Universitat Autònoma de Barcelona, Cerdanyola del Vallès, Spain.
CREAF, Cerdanyola del Vallès, Spain.
PLoS One. 2022 Oct 25;17(10):e0275790. doi: 10.1371/journal.pone.0275790. eCollection 2022.
The use of high-throughput sequencing to recover short DNA reads of many species has been widely applied on biodiversity studies, either as amplicon metabarcoding or shotgun metagenomics. These reads are assigned to taxa using classifiers. However, for different reasons, the results often contain many false positives. Here we focus on the reduction of false positive species attributable to the classifiers. We benchmarked two popular classifiers, BLASTn followed by MEGAN6 (BM) and Kraken2 (K2), to analyse shotgun sequenced artificial single-species samples of insects. To reduce the number of misclassified reads, we combined the output of the two classifiers in two different ways: (1) by keeping only the reads that were attributed to the same species by both classifiers (intersection approach); and (2) by keeping the reads assigned to some species by any classifier (union approach). In addition, we applied an analytical detection limit to further reduce the number of false positives species. As expected, both metagenomic classifiers used with default parameters generated an unacceptably high number of misidentified species (tens with BM, hundreds with K2). The false positive species were not necessarily phylogenetically close, as some of them belonged to different orders of insects. The union approach failed to reduce the number of false positives, but the intersection approach got rid of most of them. The addition of an analytic detection limit of 0.001 further reduced the number to ca. 0.5 false positive species per sample. The misidentification of species by most classifiers hampers the confidence of the DNA-based methods for assessing the biodiversity of biological samples. Our approach to alleviate the problem is straightforward and significantly reduced the number of reported false positive species.

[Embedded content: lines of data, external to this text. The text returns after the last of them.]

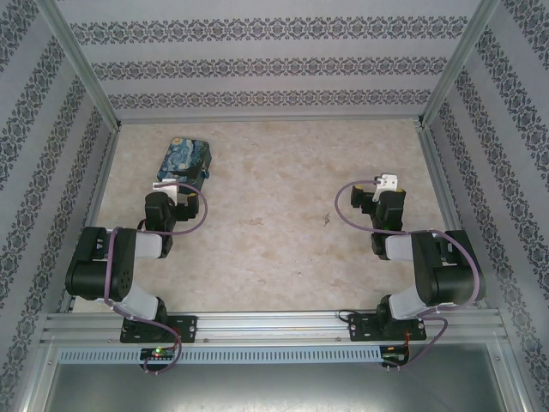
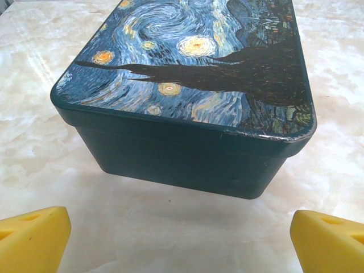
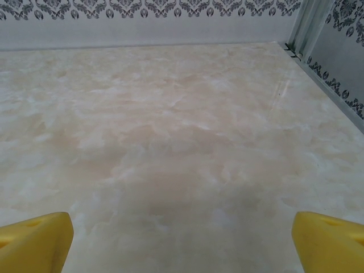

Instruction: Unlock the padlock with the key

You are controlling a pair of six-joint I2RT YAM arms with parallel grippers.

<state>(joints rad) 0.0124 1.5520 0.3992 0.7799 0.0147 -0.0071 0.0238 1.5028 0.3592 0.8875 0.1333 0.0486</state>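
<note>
Glossy marbled tabletop [image 3: 170,142]; box [image 2: 187,62] with smooth printed lid, matt dark walls

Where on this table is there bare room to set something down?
The table is bare between the painted box and the right gripper, and back to the rear wall. Crowded at far left, where the open left gripper faces the box.

Painted box [image 1: 184,162] on marbled table [image 1: 274,172]

Two arms, both folded, jaws spread.
Entry one: left arm [image 1: 111,266], elbow bent near the table's left edge, wrist aimed at the far edge, jaws wide apart. Entry two: right arm [image 1: 437,270], mirrored near the right edge, yellow fingertips [image 3: 34,242] wide apart.
</note>
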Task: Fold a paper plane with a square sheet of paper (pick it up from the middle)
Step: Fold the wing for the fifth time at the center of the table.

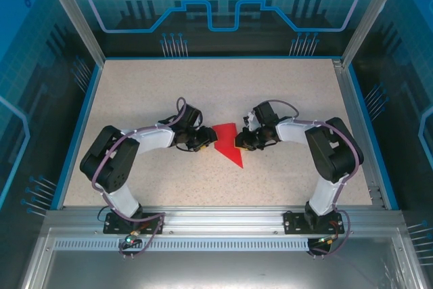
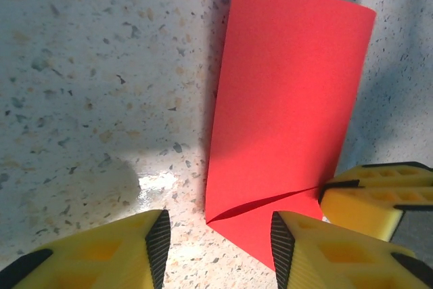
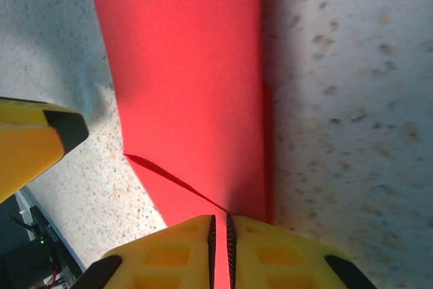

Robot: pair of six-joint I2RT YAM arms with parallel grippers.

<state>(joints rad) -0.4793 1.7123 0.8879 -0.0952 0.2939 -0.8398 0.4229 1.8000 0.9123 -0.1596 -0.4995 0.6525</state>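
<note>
The square sheet of paper [image 1: 229, 141] is bright red and lies folded into a long pointed shape on the speckled table between both arms. In the left wrist view the paper [image 2: 284, 99] shows a flap fold near its lower corner. My left gripper [image 2: 218, 229] is open, its fingers straddling that corner just above the table. My right gripper [image 3: 220, 225] is shut on the paper's [image 3: 183, 65] folded edge, a thin red strip showing between its pads. From above, the left gripper [image 1: 201, 141] and right gripper [image 1: 241, 141] face each other across the paper.
The speckled table [image 1: 169, 86] has a blue rim and transparent enclosure walls around it. A yellow finger of the right gripper [image 2: 379, 194] sits at the paper's right side. The arm bases stand at the near edge.
</note>
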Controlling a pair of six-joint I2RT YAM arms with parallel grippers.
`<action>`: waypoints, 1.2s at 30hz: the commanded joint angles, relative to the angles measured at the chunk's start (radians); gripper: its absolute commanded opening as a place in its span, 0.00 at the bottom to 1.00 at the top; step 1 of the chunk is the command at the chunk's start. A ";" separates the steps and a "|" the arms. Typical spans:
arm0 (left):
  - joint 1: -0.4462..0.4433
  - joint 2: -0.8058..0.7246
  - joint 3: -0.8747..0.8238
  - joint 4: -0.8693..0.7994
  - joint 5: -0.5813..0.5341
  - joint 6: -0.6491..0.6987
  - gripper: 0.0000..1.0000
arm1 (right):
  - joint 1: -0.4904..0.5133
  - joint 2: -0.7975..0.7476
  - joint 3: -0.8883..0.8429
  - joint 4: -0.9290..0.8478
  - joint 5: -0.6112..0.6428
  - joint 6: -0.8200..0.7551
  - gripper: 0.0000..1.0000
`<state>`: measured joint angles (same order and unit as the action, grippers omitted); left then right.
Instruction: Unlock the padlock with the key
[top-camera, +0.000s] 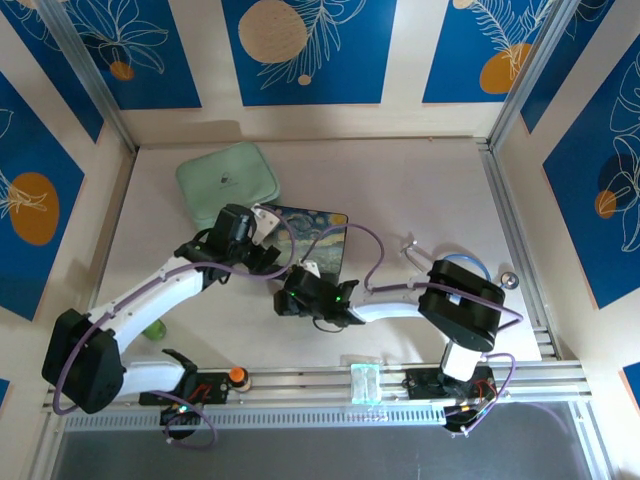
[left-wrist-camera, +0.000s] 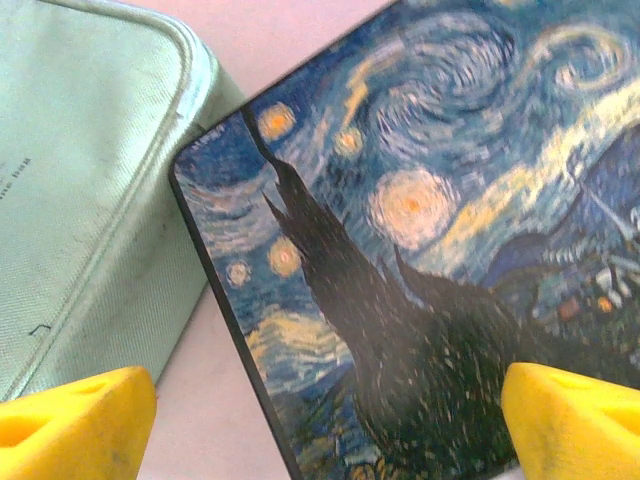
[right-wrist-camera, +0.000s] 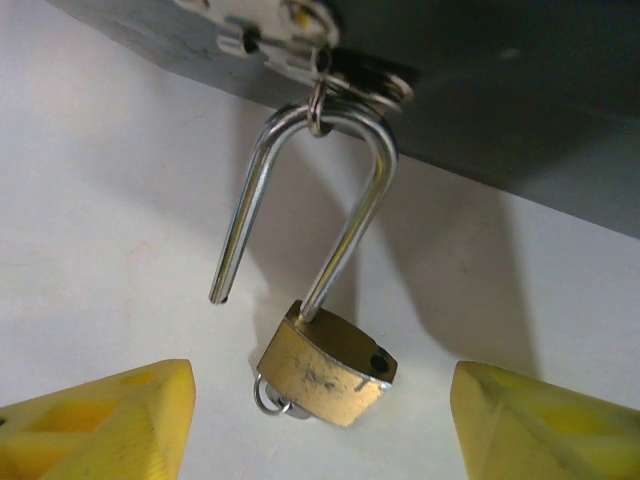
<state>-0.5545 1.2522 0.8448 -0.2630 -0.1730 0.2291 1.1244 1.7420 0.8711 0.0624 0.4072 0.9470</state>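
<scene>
– Padlock (right-wrist-camera: 328, 365) status?
– Hangs by its shackle (right-wrist-camera: 350, 225) from the clasp (right-wrist-camera: 272, 28) on the box (right-wrist-camera: 520, 90) front. One shackle leg is out of the body, so I'd call it unlocked already.
– Key?
– Can't make out a blade. Small ring (right-wrist-camera: 268, 393) sticks out under the body. Probably the key's end, sitting in the keyhole.
– Right claw (right-wrist-camera: 320, 425)?
– Fingers wide apart, holding nothing, one each side of the lock, low by the table (right-wrist-camera: 100, 200). Lined up that way to reach the body or the ring, I'd guess.
– Left claw (left-wrist-camera: 325, 420)?
– Also spread, empty. Sits over the box lid's corner next to the pouch (left-wrist-camera: 80, 180). Likely there to brace the box so it doesn't slide while the right works. Contact with lid: can't tell.
– Left to do?
– Judging by this, only unhooking shackle from clasp, if wanted.
</scene>
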 joint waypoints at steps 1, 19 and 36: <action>-0.001 0.007 -0.038 0.086 -0.012 -0.074 0.89 | -0.010 0.046 0.036 -0.063 -0.015 0.015 0.68; 0.000 0.003 -0.044 0.082 -0.053 -0.113 0.91 | 0.013 0.136 0.136 -0.331 0.119 0.023 0.49; -0.077 0.015 -0.018 0.040 0.017 -0.032 0.96 | 0.007 -0.040 -0.087 -0.280 0.094 0.048 0.33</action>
<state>-0.5976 1.2587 0.8085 -0.2024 -0.1867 0.1421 1.1404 1.7237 0.8661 -0.1200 0.5190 0.9588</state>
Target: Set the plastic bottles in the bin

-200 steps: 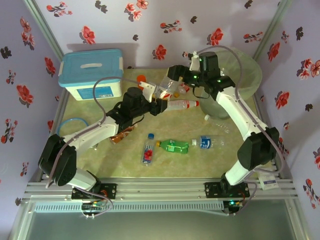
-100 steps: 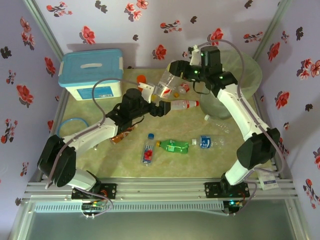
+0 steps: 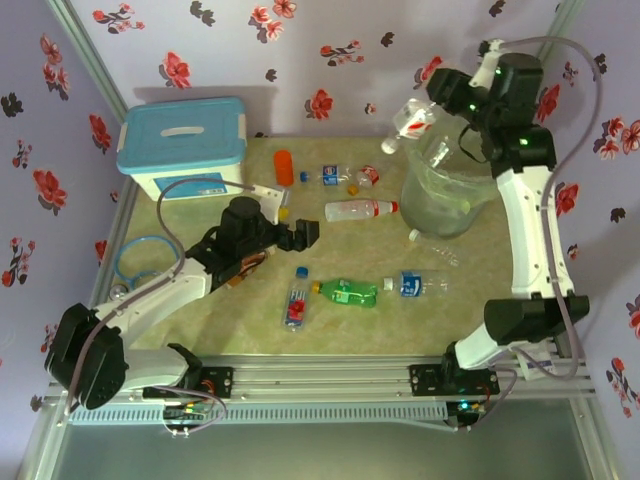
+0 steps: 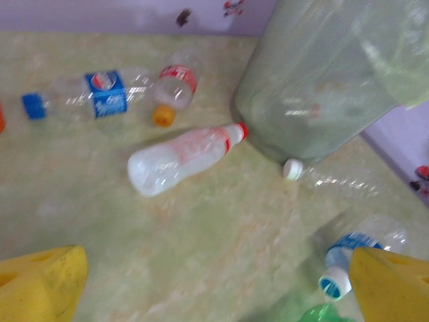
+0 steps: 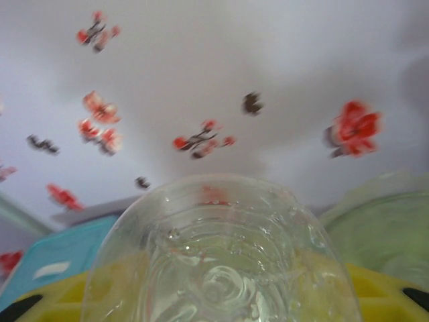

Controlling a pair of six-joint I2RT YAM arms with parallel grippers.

高通量测序技术用于恢复许多物种的短 DNA 读取,已广泛应用于生物多样性研究,包括扩增子代谢组学或 shotgun 宏基因组学。这些读取使用分类器分配给分类单元。然而,由于各种原因,结果通常包含许多假阳性。在这里,我们专注于减少由于分类器而产生的假阳性物种。我们对两种流行的分类器 BLASTn 随后是 MEGAN6(BM)和 Kraken2(K2)进行了基准测试,以分析昆虫 shotgun 测序的人工单物种样本。为了减少错误分类的读取数量,我们以两种不同的方式组合了两个分类器的输出:(1)仅保留两个分类器都归因于同一物种的读取(交集方法);(2)保留任何分类器分配给某些物种的读取(并集方法)。此外,我们应用了分析检测限进一步减少假阳性物种的数量。正如预期的那样,使用默认参数的两种宏基因组分类器都会产生数量不可接受的假阳性物种(BM 为几十个,K2 为几百个)。假阳性物种不一定在系统发育上接近,因为其中一些属于昆虫的不同目。并集方法未能减少假阳性物种的数量,但交集方法去除了其中的大部分。添加分析检测限 0.001 进一步将数量减少到每个样本约 0.5 个假阳性物种。大多数分类器对物种的误识别阻碍了基于 DNA 的方法评估生物样本生物多样性的可信度。我们减轻该问题的方法很简单,显著减少了报告的假阳性物种数量。